Housing Bubbles
Comment of the Day

February 03 2010

Commentary by Eoin Treacy

Housing Bubbles

Thanks to a subscriber for this excellent, common sense report by Jonathan Anderson. Here is a section
First, as UBS China economics head Tao Wang has continually emphasized, there is no real evidence of a structural bubble in Chinese housing. Prices have been relatively well-behaved, as we saw above. There has certainly been an upward trend in the physical volume of housing construction as a share of the economy over most the past decade, but not an unreasonable one given the magnitude of reforms that opened up private housing market in the late 1990s. And crucially, overall mainland leverage ratios barely rose between 2000-08, and actually fell from 2004 onwards.

However, the problem comes when we look at the last 12 months. Housing prices have started to rise at a pace faster than incomes. Physical construction and sales volumes skyrocketed over the course of 2009, by much more than could be explained from a post-2008 "rebound" alone (Chart 7 above). And for the first time in many years the credit/GDP ratio jumped tremendously, to record heights (Chart 8).

In short, all of the warning flags that normally point to trouble ahead - to some extent prices, but especially volumes and leverage - have suddenly appeared.

Does this mean that China is now threatened with a pending structural collapse? Well, no; once again, using the historical experience from the Asian crisis countries in Charts 4 and 5 above or the more recent stories in the US, UK and Eastern Europe, the "normal" length of a bubble cycle with excessive leverage and overblown construction and real estate activity would be at least four to five years before things fell apart - i.e., by this
metric it's still early days in China, and there is plenty of time for the authorities to step in and cool things down.

The bad news, though, as Tao also stresses, is that the process of tightening monetary policy almost inevitably means a sharp y/y slowdown in property and construction, given how inordinately fast the numbers have run in the second half of last year. And this means that a lot of "big China bears" - although very wrong on the structural call in our view - could appear very right for a few quarters as momentum drops off. So please keep a close eye on this space.
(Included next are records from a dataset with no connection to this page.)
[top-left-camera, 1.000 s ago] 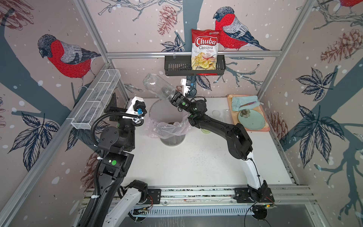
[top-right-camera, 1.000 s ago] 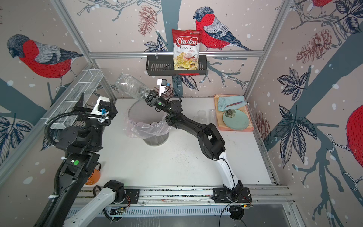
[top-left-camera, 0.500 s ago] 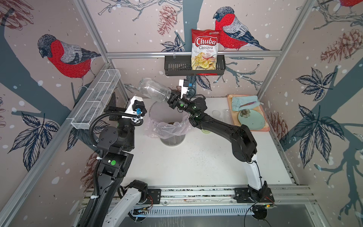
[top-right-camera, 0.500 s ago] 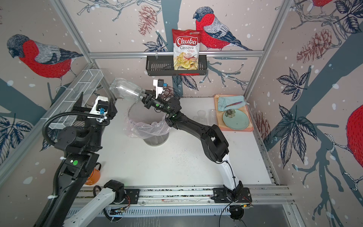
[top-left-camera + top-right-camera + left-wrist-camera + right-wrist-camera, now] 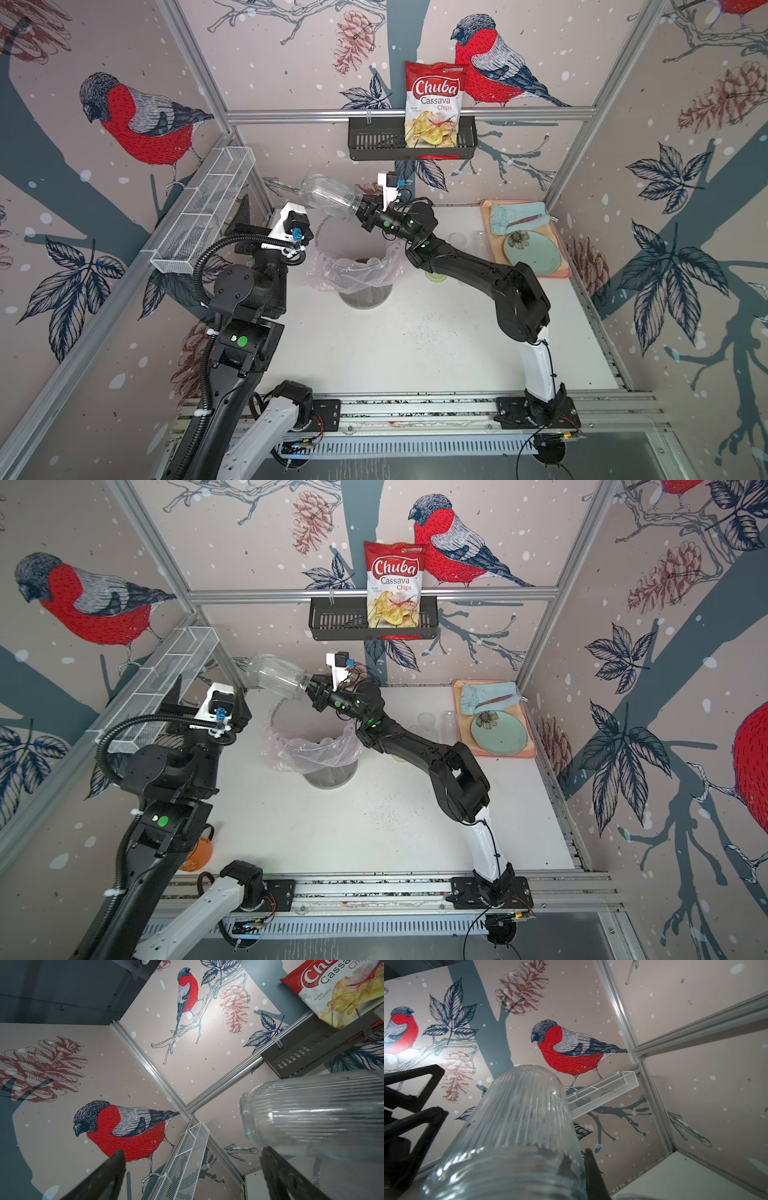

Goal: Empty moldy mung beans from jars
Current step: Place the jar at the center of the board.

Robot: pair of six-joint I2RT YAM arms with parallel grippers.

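Right claw (image 5: 362, 208) pinches ribbed glass jar (image 5: 330, 198) at its mouth end, base aimed up-left toward back corner, over bin (image 5: 365, 297) far rim; left claw (image 5: 192, 1151) spread nearby.

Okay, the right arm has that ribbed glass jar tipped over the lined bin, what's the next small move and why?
Probably turn the ribbed jar upright and draw it away from the bin: the right end effector grips its neck, base raised, and the glass looks empty.

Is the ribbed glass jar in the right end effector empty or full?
Empty: the ribbed jar is clear glass throughout in both wrist views, no green grains inside.
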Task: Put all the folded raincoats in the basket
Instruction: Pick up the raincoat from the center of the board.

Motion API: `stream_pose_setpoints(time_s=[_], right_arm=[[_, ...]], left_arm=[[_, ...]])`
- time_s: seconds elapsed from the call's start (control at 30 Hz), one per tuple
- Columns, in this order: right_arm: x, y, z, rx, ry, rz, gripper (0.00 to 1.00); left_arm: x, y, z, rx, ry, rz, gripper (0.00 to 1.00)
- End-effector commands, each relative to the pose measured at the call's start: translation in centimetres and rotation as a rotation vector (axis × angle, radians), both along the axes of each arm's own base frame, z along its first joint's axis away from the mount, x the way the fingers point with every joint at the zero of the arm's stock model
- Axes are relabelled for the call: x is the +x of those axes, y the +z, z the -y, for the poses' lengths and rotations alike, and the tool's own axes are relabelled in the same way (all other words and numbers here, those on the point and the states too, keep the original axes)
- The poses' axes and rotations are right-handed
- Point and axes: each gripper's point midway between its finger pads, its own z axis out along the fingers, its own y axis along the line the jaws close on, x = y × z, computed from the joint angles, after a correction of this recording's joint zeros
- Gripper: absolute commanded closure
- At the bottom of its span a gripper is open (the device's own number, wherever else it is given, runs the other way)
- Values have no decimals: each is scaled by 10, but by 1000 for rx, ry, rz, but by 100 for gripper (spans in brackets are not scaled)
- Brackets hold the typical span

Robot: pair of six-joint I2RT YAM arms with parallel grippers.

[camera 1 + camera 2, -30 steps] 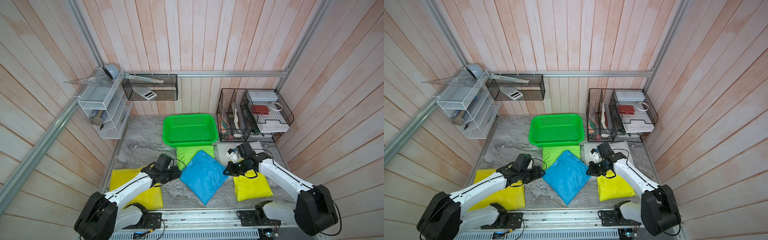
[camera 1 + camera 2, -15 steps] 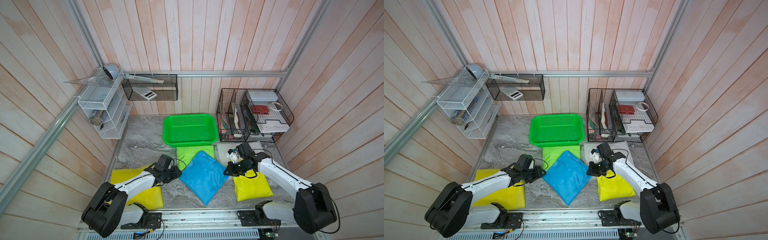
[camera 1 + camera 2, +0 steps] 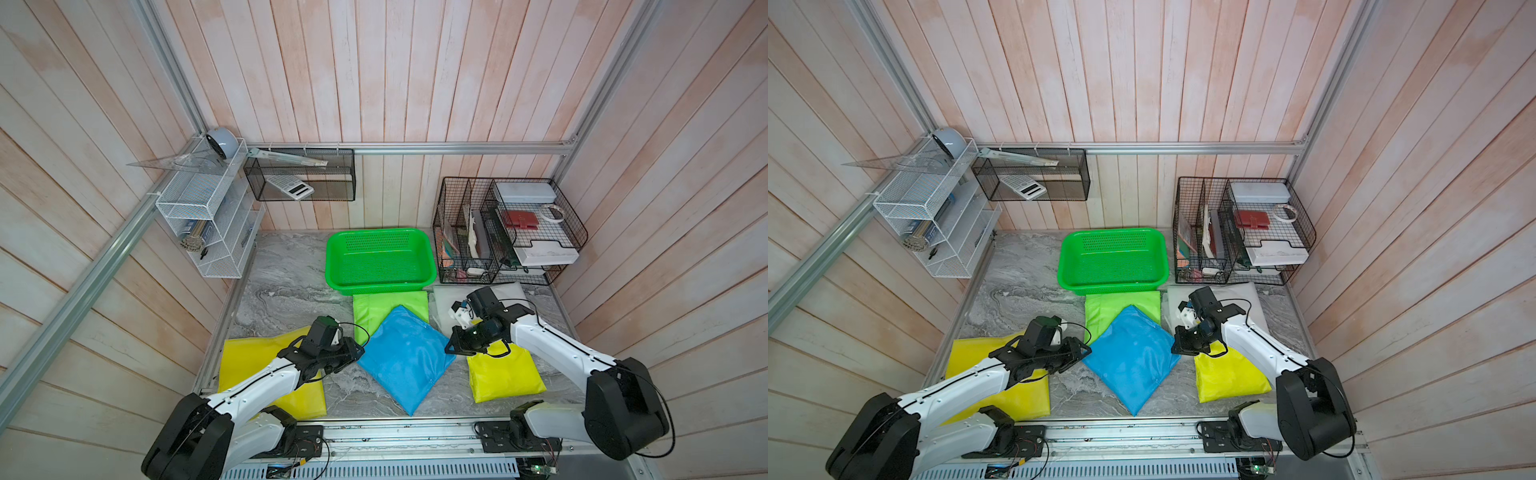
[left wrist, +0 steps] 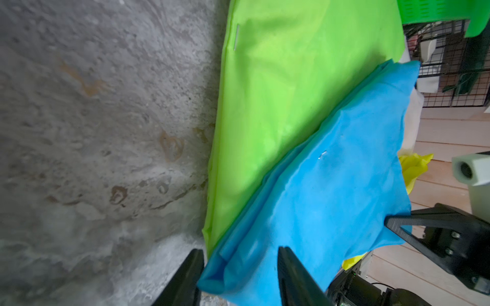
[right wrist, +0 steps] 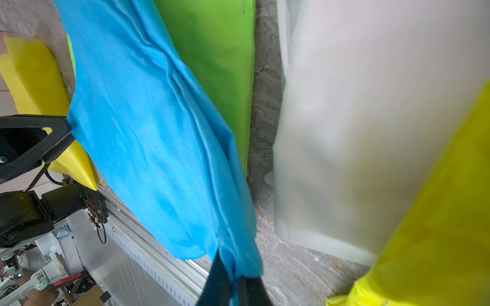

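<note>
I see the right gripper (image 5: 233,278) pinching the right corner of the blue raincoat (image 3: 405,361), which lies on the table (image 3: 286,291), near side of the basket (image 3: 380,287). The left gripper (image 4: 240,265) has its jaws apart, astride the left corner. Basket empty; second grip, lift and placing remain, I judge.

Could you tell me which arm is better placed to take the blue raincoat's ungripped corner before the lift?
Left. The left gripper has its open jaws astride one corner of the blue raincoat, whereas the right gripper is shut on the opposite corner and would likely have to let go.
</note>
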Motion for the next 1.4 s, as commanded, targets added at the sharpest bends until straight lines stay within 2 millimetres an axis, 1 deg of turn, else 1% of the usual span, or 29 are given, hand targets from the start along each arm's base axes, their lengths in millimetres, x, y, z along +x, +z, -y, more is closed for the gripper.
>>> stream_pose_setpoints(time_s=[0.0, 0.07, 0.13, 0.27, 0.5, 0.57, 0.63, 0.7, 0.8, 0.93, 1.0, 1.1, 1.27, 1.37], right_arm=[[3, 4, -4, -9, 22, 9, 100], [3, 3, -5, -14, 30, 7, 100], [2, 3, -6, -17, 38, 10, 100], [0, 3, -7, -22, 45, 15, 100], [0, 7, -9, -17, 53, 26, 100], [-1, 9, -9, -14, 57, 29, 100], [0, 11, -9, -14, 57, 38, 100], [-1, 12, -9, -13, 56, 43, 100], [0, 13, -9, -11, 57, 47, 100], [1, 17, -10, -5, 54, 57, 100], [-1, 25, -15, 34, 68, 59, 100], [2, 43, -21, 68, 72, 89, 100], [21, 83, -23, 52, 76, 179, 100], [39, 108, -27, 41, 81, 243, 100]], left_arm=[[-7, -8, -2, -1, 5, -22, 51], [-6, -8, 1, -22, 5, -22, 51], [-6, -9, 1, -19, 3, -25, 55], [-8, -9, -1, -7, 5, -29, 70], [-10, 5, -13, 36, 27, 7, 78], [-12, 7, -19, 63, 36, 9, 85], [-14, 7, -24, 88, 45, 4, 95], [-15, 8, -24, 90, 40, 9, 100], [-14, 8, -25, 93, 44, 12, 100], [-11, 15, -23, 83, 43, 25, 100], [-10, 20, -22, 81, 40, 36, 100], [-8, 35, -20, 75, 20, 69, 100], [4, 64, -18, 100, 14, 94, 100], [16, 88, -12, 68, 37, 135, 100]])
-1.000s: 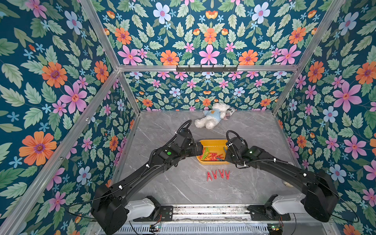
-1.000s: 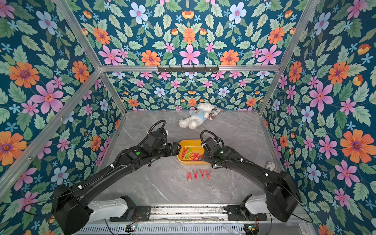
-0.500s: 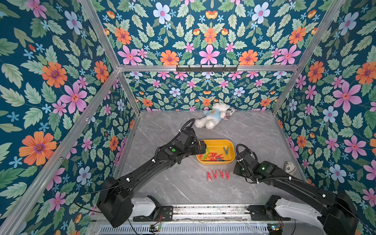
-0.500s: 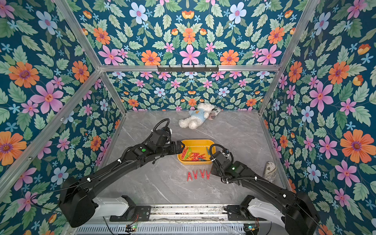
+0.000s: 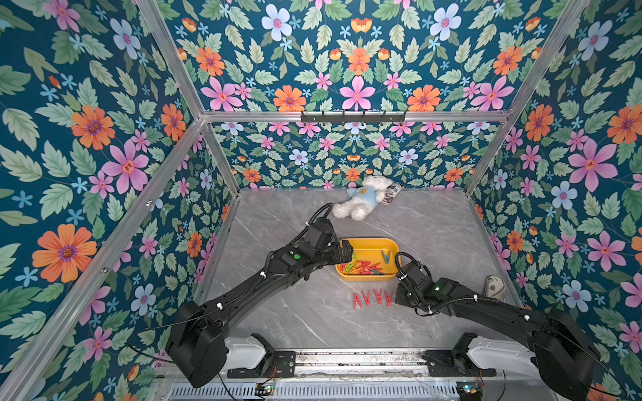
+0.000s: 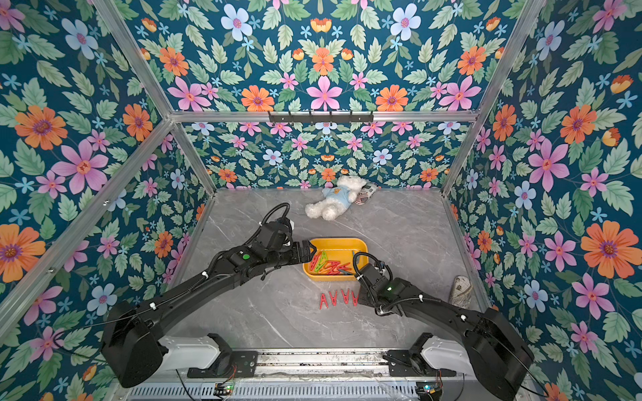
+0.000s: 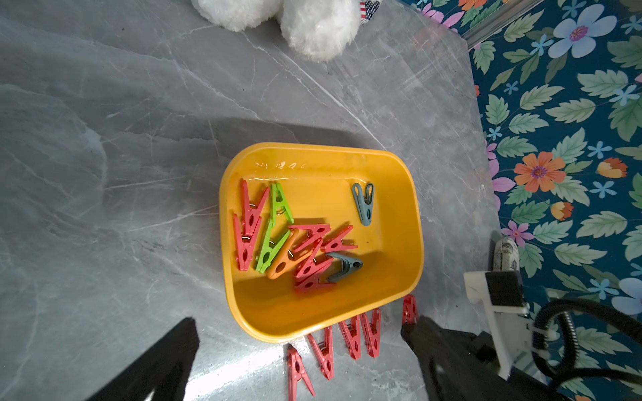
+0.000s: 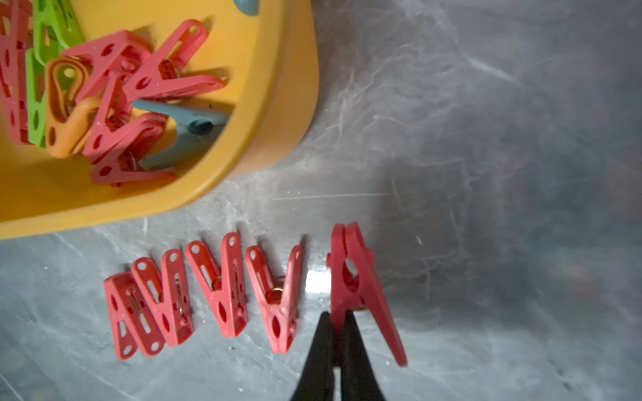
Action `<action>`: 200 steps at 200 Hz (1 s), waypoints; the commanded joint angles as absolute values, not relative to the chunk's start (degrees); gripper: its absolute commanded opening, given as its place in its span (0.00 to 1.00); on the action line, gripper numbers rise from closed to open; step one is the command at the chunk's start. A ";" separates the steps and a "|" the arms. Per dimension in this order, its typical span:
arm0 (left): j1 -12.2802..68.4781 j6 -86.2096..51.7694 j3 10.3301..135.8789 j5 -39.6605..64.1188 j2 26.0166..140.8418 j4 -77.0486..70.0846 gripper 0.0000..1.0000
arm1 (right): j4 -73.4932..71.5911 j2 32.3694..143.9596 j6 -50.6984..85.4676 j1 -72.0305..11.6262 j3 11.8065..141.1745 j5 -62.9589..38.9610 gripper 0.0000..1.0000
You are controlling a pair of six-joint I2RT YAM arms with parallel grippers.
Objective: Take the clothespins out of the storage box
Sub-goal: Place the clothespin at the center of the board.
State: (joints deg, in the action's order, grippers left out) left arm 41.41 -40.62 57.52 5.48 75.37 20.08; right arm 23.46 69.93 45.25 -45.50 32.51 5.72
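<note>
grey marble tabletop (image 5: 312, 319), floral walls (image 5: 347, 69), left gripper (image 5: 342, 251) spread wide and empty, right gripper (image 8: 335, 324) pinching a red clothespin (image 8: 357, 250)

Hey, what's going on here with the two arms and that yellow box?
The robot is emptying the yellow storage box. The right gripper is shut on a red clothespin beside a row of four red ones on the table. The left gripper hangs open at the box's edge, holding nothing. A mixed pile lies inside.
</note>
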 commanded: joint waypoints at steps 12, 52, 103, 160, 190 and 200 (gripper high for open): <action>41.40 -41.22 57.30 5.17 75.09 20.39 1.00 | 20.47 71.76 45.75 -45.52 32.09 3.53 0.02; 41.40 -41.18 56.95 5.02 74.96 20.42 1.00 | 21.43 72.03 46.74 -45.61 31.38 2.55 0.02; 41.37 -41.28 56.51 5.80 75.80 19.42 1.00 | 23.16 71.02 47.72 -45.93 30.68 1.41 0.02; 41.38 -41.31 56.51 6.23 76.06 19.16 1.00 | 21.93 73.06 47.99 -46.68 30.59 -0.24 0.04; 41.37 -41.21 56.51 5.98 76.19 19.33 1.00 | 22.27 73.51 47.90 -46.68 31.09 -0.19 0.20; 41.33 -41.19 56.73 5.76 76.43 19.57 1.00 | 22.76 73.01 47.74 -46.74 31.57 0.20 0.24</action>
Eoin Treacy's view The Chinese government has a sound record of identifying developing bubbles and popping them before they cause systemic risk to the economy. This common sense approach to economic governance is rather at odds with the policy followed by Alan Greenspan when he was Fed chairman. Let us hope Western monetary authorities are humble enough to learn from so called emerging economies.

Efforts are already underway to cool the Chinese housing market and rising interest rates are also likely to feature in this policy response before too long. While this will probably create a headwind for the stock market, it also mitigates the risk of a systemic blowout in a few years time and is to be welcomed.